◆ Task ◆
If a line in the records below holds the string "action", count it, and state only the final count.

◆ Data to examine ◆
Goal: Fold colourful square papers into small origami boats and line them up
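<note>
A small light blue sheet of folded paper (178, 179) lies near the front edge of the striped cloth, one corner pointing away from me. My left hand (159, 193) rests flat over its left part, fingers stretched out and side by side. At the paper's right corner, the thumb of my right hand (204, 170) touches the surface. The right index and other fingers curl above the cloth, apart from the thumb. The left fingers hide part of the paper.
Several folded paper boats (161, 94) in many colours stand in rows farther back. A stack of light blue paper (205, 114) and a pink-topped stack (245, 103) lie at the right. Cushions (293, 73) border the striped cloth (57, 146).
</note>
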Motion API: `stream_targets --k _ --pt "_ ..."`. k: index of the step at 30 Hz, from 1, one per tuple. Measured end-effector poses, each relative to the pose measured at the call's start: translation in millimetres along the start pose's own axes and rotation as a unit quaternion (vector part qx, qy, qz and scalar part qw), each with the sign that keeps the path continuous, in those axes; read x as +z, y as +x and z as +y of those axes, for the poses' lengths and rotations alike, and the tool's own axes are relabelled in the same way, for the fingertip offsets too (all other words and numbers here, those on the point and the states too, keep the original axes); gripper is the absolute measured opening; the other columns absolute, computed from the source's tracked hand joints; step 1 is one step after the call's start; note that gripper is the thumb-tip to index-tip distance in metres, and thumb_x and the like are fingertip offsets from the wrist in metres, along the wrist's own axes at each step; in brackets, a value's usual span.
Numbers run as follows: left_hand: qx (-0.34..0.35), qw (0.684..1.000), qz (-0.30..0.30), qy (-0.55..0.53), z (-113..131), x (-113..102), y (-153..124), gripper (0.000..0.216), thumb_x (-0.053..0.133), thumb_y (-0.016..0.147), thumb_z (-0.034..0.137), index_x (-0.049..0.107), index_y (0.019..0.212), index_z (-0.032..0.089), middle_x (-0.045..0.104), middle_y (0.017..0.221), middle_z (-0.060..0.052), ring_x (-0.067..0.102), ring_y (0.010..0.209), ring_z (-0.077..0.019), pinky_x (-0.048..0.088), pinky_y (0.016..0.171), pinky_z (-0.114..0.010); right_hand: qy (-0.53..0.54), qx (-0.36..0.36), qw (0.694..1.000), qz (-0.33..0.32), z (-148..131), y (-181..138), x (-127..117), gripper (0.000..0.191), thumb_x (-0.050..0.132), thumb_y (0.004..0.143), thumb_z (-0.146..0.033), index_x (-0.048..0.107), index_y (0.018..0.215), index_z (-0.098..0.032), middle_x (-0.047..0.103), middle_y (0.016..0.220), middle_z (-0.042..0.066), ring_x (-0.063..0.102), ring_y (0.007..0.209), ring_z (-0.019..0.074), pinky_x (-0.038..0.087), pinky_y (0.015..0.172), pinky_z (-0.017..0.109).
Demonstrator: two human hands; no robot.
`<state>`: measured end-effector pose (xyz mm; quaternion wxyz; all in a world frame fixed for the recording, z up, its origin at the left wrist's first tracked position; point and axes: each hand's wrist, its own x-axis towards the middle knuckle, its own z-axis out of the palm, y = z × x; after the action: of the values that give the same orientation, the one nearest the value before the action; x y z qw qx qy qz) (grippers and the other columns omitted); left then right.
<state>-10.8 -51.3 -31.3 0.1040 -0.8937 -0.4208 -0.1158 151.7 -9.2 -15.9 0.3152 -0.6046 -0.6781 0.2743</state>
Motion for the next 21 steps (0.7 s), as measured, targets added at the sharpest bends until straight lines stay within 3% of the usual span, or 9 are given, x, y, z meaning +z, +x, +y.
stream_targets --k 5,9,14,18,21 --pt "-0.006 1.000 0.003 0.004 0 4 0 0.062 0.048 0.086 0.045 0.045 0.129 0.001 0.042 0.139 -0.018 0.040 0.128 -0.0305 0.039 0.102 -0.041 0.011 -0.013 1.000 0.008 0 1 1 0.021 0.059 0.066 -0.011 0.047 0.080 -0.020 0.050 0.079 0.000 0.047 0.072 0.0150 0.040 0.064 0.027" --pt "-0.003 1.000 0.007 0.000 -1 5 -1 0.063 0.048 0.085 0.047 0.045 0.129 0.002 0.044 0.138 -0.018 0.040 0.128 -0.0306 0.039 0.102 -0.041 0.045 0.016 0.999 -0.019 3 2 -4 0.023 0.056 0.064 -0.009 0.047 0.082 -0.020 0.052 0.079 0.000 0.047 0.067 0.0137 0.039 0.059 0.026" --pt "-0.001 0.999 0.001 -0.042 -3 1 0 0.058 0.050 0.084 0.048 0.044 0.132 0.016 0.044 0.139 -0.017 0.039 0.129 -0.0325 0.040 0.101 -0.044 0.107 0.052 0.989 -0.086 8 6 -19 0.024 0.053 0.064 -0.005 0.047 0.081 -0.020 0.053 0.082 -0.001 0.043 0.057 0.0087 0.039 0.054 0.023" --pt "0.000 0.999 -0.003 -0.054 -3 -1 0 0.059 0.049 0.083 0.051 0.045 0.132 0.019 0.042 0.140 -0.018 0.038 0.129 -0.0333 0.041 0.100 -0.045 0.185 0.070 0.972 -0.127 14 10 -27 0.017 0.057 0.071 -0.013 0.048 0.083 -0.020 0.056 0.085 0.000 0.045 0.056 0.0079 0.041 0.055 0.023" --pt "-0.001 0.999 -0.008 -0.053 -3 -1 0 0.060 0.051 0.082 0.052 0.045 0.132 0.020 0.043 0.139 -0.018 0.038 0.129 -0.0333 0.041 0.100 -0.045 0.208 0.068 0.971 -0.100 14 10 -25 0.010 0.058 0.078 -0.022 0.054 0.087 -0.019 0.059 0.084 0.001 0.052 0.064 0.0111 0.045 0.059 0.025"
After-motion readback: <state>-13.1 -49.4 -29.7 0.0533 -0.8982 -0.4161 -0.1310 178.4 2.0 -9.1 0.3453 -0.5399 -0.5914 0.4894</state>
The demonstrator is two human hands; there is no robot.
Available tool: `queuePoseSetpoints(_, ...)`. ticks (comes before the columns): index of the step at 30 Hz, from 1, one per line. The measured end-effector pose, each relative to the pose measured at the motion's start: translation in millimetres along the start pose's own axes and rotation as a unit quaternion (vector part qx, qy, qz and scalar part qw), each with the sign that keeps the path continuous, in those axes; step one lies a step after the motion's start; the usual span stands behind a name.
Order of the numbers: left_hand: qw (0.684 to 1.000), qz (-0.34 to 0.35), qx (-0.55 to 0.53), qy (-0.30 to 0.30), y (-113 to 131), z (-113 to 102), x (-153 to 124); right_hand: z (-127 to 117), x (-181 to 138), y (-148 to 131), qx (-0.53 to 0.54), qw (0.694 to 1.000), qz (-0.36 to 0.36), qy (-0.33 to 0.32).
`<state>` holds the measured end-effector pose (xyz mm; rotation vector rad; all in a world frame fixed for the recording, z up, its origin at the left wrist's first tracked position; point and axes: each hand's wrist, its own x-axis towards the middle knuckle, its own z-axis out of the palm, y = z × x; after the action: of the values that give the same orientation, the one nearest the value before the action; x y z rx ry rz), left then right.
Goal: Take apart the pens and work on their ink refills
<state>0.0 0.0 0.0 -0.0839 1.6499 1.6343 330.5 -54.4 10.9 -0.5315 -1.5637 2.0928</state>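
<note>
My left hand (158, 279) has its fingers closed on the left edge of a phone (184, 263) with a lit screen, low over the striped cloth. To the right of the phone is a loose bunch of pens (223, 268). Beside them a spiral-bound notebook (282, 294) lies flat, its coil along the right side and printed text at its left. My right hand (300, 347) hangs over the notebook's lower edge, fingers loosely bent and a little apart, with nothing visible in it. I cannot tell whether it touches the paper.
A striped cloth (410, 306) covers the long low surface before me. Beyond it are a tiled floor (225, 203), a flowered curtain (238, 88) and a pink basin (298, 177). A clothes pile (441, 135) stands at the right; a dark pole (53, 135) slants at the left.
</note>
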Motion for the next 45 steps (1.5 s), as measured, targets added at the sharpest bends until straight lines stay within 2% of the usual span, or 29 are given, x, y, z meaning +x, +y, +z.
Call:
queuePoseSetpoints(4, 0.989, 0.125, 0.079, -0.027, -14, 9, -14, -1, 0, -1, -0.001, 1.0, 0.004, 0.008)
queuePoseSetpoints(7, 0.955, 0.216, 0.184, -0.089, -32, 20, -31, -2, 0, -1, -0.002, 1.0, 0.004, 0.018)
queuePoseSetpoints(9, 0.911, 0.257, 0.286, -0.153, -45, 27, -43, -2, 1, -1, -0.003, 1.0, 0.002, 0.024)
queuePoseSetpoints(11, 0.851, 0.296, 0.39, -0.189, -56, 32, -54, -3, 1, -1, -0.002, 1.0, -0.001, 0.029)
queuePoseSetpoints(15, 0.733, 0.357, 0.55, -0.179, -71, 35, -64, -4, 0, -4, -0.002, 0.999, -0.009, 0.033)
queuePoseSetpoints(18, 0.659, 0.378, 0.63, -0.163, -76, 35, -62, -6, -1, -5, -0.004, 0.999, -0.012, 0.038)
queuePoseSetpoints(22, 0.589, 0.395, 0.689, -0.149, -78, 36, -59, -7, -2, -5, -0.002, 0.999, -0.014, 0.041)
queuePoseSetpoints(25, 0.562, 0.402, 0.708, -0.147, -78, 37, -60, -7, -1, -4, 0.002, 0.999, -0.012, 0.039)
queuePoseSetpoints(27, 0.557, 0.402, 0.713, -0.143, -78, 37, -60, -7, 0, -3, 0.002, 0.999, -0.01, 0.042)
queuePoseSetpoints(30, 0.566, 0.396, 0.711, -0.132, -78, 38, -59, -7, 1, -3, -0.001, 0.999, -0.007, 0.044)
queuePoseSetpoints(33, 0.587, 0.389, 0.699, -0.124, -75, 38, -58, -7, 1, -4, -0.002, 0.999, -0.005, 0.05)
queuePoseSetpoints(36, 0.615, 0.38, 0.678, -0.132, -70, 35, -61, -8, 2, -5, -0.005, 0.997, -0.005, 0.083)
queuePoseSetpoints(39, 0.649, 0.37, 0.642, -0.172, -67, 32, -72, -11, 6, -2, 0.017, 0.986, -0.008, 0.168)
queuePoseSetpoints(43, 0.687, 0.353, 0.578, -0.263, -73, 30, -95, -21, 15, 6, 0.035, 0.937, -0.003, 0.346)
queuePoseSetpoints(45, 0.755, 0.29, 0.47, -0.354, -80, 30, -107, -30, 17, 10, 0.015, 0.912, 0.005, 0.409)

◆ Solution for this problem ◆
2